An investigation by Der Spiegel has uncovered a significant security lapse involving some of US President Donald Trump’s most trusted security advisors. Contact details—including mobile phone numbers, email addresses, and even passwords—of high-ranking officials such as National Security Advisor Mike Waltz, Director of National Intelligence Tulsi Gabbard, and Secretary of Defense Pete Hegseth are freely accessible on the internet.

The German newspaper retrieved this sensitive information using commercial people search engines and leaked customer databases. Many of these contact details are still active and linked to social media, cloud storage, and messaging platforms, including WhatsApp and Signal. This raises serious concerns that hostile intelligence services could exploit the exposed data to infiltrate private communications, as per the report.

Dive deeper

The investigation highlights an alarming breach, particularly because these officials reportedly used Signal to discuss a potential military strike. The US news magazine The Atlantic revealed that Waltz, Gabbard, and Hegseth, along with CIA Director John Ratcliffe and other officials, had shared intelligence and attack plans in a Signal group chat.
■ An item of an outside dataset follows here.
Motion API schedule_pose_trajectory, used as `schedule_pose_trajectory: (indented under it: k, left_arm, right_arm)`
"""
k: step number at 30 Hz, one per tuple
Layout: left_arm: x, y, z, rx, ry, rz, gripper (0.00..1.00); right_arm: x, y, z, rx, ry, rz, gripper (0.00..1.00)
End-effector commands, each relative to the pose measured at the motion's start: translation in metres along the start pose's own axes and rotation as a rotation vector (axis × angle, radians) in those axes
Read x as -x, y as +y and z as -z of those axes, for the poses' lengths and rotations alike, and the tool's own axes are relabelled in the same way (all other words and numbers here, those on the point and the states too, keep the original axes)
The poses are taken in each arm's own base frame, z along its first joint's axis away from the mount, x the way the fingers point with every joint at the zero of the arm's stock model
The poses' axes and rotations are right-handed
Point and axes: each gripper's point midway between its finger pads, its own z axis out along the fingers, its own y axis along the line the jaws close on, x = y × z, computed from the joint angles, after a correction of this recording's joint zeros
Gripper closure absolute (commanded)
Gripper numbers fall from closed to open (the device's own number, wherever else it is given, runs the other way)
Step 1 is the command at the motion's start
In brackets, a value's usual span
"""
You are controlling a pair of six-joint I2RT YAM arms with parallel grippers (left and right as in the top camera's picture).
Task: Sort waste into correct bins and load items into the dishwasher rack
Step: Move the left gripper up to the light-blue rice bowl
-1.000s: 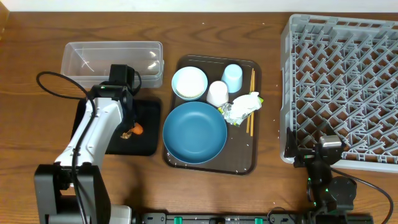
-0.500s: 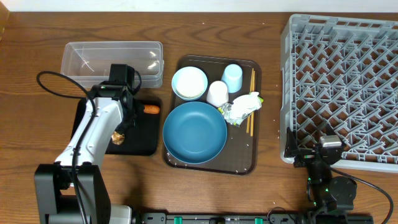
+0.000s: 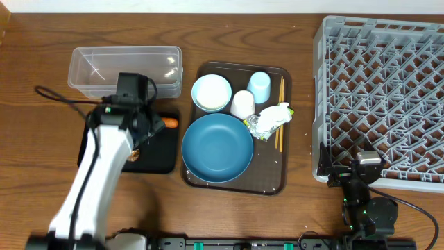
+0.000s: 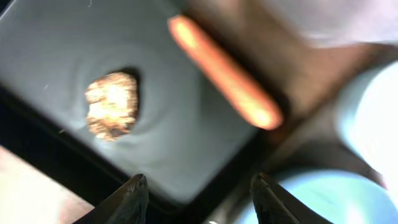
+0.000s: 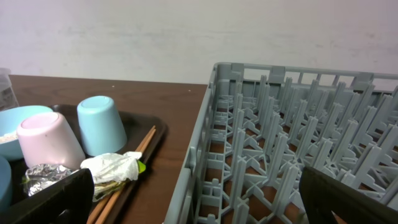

The situation took an unexpected turn when Waltz reportedly added The Atlantic’s editor-in-chief, Jeffrey Goldberg, to the conversation, though his reasons remain unclear.

The White House acknowledged the breach, with Trump asserting that the discussions did not involve classified material—an issue of particular relevance since government officials are prohibited from sharing sensitive information over Signal. The situation is further complicated by the fact that Steve Witkoff, the US special envoy for Ukraine and the Middle East, participated in the chat while in Russia.

Wider context

Some of the officials' contact details, as per the newspaper, were listed in commercial databases, while others appeared in publicly accessible password leaks. Investigators easily retrieved Hegseth’s mobile number and email by using a commercial data provider commonly utilized for corporate marketing and recruitment. A search in leaked databases revealed that his email address—and in some cases, even associated passwords—were present in over 20 separate leaks.

Waltz’s personal information was equally accessible, with his mobile number and email address found through similar sources. The email credentials were linked to several online platforms, including Microsoft Teams, LinkedIn, WhatsApp, and Signal.

Gabbard appeared to have exercised more caution. Unlike her colleagues, her details were blocked from certain commercial search engines. However, her email address surfaced in multiple leaks, including databases on WikiLeaks and Reddit. One such leak contained a partial phone number, which, when completed, corresponded to an active WhatsApp and Signal account.

Cybersecurity expert Donald Ortmann warned that such data exposure could facilitate phishing attacks, malware installation, and even political blackmail. He also highlighted the risk of deepfake technology being used to manipulate images and voice recordings for virtual meetings. “Exposed data from top politicians can be used by hackers to launch convincing phishing attacks and gain access to devices and various services such as email, chat tools and PayPal,” Ortmann explained.